→ Directions for this task
Repeat exactly, and only, the lines below starting at the line that contains "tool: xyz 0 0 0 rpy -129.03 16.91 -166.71" and ending at the line that contains "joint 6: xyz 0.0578", inclusive of both.

→ Information provided
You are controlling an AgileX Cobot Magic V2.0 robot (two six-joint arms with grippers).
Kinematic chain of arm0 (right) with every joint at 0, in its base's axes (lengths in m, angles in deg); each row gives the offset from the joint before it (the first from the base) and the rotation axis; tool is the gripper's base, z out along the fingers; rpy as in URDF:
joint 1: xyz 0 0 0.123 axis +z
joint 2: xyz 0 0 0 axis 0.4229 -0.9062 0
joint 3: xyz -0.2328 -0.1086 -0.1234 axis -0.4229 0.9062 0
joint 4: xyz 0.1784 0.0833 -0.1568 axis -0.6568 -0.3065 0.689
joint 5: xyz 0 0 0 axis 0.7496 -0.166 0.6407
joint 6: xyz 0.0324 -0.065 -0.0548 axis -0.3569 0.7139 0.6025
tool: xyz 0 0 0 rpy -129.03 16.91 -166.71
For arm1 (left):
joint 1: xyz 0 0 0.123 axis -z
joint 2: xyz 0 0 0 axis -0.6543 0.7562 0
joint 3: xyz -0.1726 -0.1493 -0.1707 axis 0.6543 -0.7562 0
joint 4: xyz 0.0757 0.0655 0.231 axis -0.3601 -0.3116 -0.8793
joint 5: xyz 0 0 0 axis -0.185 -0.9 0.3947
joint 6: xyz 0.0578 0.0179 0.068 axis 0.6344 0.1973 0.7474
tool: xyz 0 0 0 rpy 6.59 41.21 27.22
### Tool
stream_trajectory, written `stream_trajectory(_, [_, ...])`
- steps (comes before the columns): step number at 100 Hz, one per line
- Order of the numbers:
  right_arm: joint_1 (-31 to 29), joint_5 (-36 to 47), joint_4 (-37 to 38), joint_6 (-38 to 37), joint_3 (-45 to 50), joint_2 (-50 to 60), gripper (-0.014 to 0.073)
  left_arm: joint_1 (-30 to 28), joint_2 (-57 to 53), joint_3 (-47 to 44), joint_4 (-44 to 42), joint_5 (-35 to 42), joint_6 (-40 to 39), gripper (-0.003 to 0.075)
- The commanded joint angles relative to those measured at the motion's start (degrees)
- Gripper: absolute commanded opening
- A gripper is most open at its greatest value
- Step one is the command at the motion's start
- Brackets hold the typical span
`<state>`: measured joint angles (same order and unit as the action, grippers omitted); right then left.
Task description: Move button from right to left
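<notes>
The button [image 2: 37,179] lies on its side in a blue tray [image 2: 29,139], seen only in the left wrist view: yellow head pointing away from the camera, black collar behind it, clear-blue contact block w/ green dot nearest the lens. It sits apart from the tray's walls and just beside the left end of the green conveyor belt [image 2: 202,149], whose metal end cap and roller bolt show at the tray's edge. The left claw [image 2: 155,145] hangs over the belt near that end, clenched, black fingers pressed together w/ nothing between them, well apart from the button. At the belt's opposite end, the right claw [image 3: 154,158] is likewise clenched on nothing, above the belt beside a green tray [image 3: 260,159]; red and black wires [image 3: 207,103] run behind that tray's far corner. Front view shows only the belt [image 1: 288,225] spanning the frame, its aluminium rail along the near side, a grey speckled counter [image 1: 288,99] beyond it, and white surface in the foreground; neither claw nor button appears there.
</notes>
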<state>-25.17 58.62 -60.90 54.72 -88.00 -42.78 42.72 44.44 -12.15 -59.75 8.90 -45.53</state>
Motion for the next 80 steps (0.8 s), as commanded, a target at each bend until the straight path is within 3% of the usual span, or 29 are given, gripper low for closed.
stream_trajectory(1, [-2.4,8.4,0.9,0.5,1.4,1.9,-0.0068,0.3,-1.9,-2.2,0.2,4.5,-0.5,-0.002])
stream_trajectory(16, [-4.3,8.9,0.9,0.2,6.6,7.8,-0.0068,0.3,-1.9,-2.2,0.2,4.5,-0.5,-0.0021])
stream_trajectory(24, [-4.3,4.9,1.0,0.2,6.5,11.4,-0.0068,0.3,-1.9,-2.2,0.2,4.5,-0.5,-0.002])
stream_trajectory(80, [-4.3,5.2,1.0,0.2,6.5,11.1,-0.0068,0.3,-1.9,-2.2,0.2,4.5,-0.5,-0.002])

→ Completed exercise
tool: xyz 0 0 0 rpy -129.03 16.91 -166.71
For arm1 (left):
joint 1: xyz 0 0 0.123 axis -z
joint 2: xyz 0 0 0 axis -0.6543 0.7562 0
joint 3: xyz -0.1726 -0.1493 -0.1707 axis 0.6543 -0.7562 0
joint 4: xyz 0.0757 0.0655 0.231 axis -0.3601 -0.3116 -0.8793
joint 5: xyz 0 0 0 axis -0.185 -0.9 0.3947
joint 6: xyz 0.0578 0.0179 0.068 axis 0.6344 0.1973 0.7474

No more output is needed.